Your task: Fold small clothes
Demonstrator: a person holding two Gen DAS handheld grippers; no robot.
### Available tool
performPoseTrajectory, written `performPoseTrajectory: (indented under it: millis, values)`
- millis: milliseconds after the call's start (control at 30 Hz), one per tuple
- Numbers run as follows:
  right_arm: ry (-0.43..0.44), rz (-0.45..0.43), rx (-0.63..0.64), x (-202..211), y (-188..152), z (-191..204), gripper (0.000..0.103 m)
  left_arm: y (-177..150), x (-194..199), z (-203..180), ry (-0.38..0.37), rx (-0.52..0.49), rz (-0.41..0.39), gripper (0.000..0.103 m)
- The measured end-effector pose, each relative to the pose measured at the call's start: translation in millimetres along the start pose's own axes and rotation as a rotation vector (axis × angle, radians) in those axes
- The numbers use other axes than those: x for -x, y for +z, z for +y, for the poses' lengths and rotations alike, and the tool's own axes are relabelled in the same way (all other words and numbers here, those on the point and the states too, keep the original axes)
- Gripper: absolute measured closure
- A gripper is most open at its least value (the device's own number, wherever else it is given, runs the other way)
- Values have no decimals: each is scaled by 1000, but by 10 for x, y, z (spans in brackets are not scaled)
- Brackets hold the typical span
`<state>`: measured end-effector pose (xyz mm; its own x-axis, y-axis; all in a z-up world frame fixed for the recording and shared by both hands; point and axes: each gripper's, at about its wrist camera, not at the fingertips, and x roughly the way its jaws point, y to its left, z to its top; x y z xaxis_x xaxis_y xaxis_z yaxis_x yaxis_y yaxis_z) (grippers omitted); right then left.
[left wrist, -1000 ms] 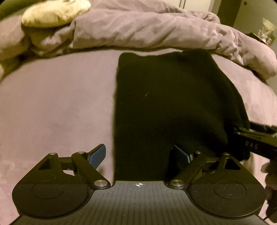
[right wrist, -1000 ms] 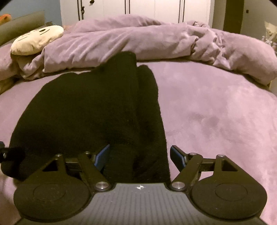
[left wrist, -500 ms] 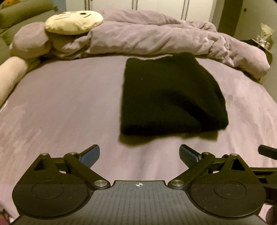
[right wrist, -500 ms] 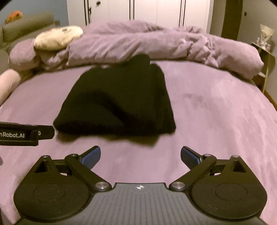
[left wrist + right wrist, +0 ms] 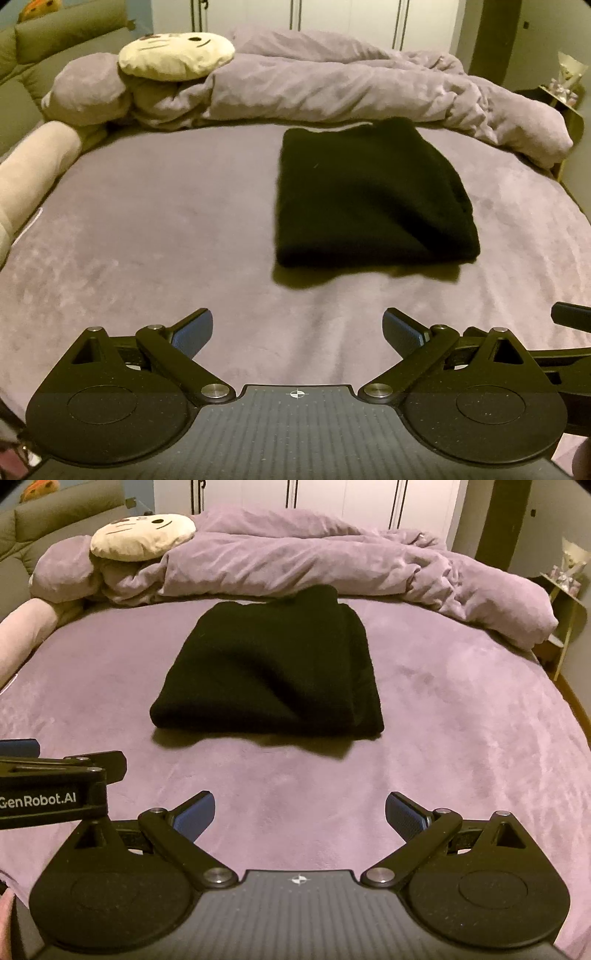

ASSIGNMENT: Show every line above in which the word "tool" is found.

TASK RESPONSE:
### Available tool
- The numbers use other axes than those: x for -x, y for +z, z for +y, for the poses' lengths and rotations alike, and the tool's own axes are relabelled in the same way (all other words and numbers here, those on the point and the states too, keep the original axes)

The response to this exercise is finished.